DivCon: Divide and Conquer for Complex Numerical and Spatial Reasoning in Text-to-Image Generation

Yuhao Jia, Wenhan Tan

公開日: 2024/3/11

Abstract

Diffusion-driven text-to-image (T2I) generation has achieved remarkable advancements in recent years. To further improve T2I models' capability in numerical and spatial reasoning, layout is employed as an intermedium to bridge large language models and layout-based diffusion models. However, these methods often rely on closed-source, large-scale LLMs for layout prediction, limiting accessibility and scalability. They also struggle with generating images from prompts with multiple objects and complicated spatial relationships. To tackle these challenges, we introduce a divide-and-conquer approach which decouples the generation task into multiple subtasks. First, the layout prediction stage is divided into numerical & spatial reasoning and bounding box visual planning, enabling even lightweight LLMs to achieve layout accuracy comparable to large-scale models.

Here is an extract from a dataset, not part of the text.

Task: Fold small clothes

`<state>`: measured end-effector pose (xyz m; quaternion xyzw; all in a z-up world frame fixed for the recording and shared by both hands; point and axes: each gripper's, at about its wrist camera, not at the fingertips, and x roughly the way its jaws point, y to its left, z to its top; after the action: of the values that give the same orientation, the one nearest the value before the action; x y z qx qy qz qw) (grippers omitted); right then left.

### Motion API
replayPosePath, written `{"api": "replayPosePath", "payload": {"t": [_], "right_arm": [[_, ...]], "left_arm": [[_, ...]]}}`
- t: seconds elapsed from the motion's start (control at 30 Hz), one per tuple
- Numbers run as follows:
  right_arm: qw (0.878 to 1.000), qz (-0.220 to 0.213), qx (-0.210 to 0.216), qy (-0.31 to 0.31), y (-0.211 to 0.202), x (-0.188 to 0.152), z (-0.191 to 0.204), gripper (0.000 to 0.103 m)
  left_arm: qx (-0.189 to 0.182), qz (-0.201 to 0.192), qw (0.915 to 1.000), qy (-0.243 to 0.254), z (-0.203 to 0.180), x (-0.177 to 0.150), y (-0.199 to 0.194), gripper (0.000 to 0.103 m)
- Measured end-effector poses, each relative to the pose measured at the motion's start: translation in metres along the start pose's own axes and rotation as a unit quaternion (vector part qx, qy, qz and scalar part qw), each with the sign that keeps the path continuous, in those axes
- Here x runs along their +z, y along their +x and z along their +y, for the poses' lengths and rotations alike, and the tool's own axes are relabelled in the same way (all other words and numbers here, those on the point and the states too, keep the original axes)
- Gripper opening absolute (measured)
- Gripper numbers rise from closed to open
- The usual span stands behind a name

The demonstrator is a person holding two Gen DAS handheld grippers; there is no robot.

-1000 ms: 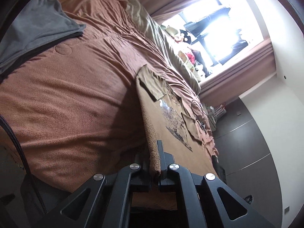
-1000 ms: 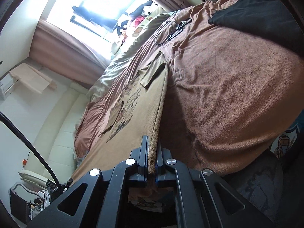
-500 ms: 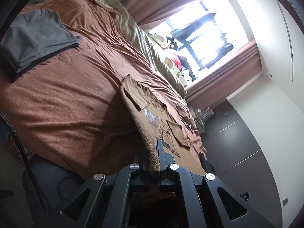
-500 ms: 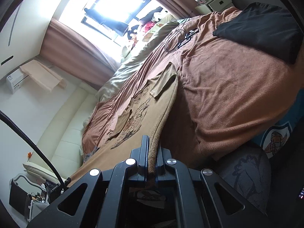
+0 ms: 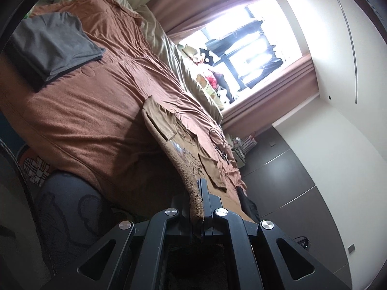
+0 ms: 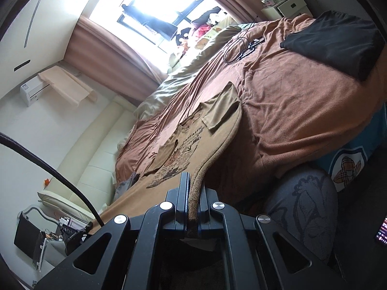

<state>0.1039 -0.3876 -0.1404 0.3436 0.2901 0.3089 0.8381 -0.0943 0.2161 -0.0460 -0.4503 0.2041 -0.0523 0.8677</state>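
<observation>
A tan printed T-shirt (image 5: 186,154) lies stretched over the brown bedspread (image 5: 92,111), sleeves folded inward on top of the print. My left gripper (image 5: 197,193) is shut on one hem corner of the tan T-shirt, its edge running away from the jaws toward the collar end. In the right wrist view the same T-shirt (image 6: 191,140) shows its printed front, and my right gripper (image 6: 193,188) is shut on the other hem corner. The hem end hangs raised off the bedspread (image 6: 302,111) between the two grippers.
A folded grey garment (image 5: 53,46) sits at the far left of the bed. A folded black garment (image 6: 333,41) lies at the far right. A coiled black cable (image 6: 241,48) rests on the cover. Pillows and soft toys line the window side. A dark chair (image 6: 302,203) stands by the bed edge.
Both grippers have drawn back and risen slightly from the bed with the hem held, so the shirt looks smaller and more of the bed edge and chair shows.
</observation>
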Motion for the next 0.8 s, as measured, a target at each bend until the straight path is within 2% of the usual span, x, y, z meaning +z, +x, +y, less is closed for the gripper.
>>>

Second, the layout-to-image generation stage is divided into two steps to synthesize objects from easy ones to difficult ones. Experiments are conducted on the HRS and NSR-1K benchmarks and our method outperforms previous approaches with notable margins. In addition, visual results and user study demonstrate that our approach significantly improves the perceptual quality, especially when generating multiple objects from complex textural prompts.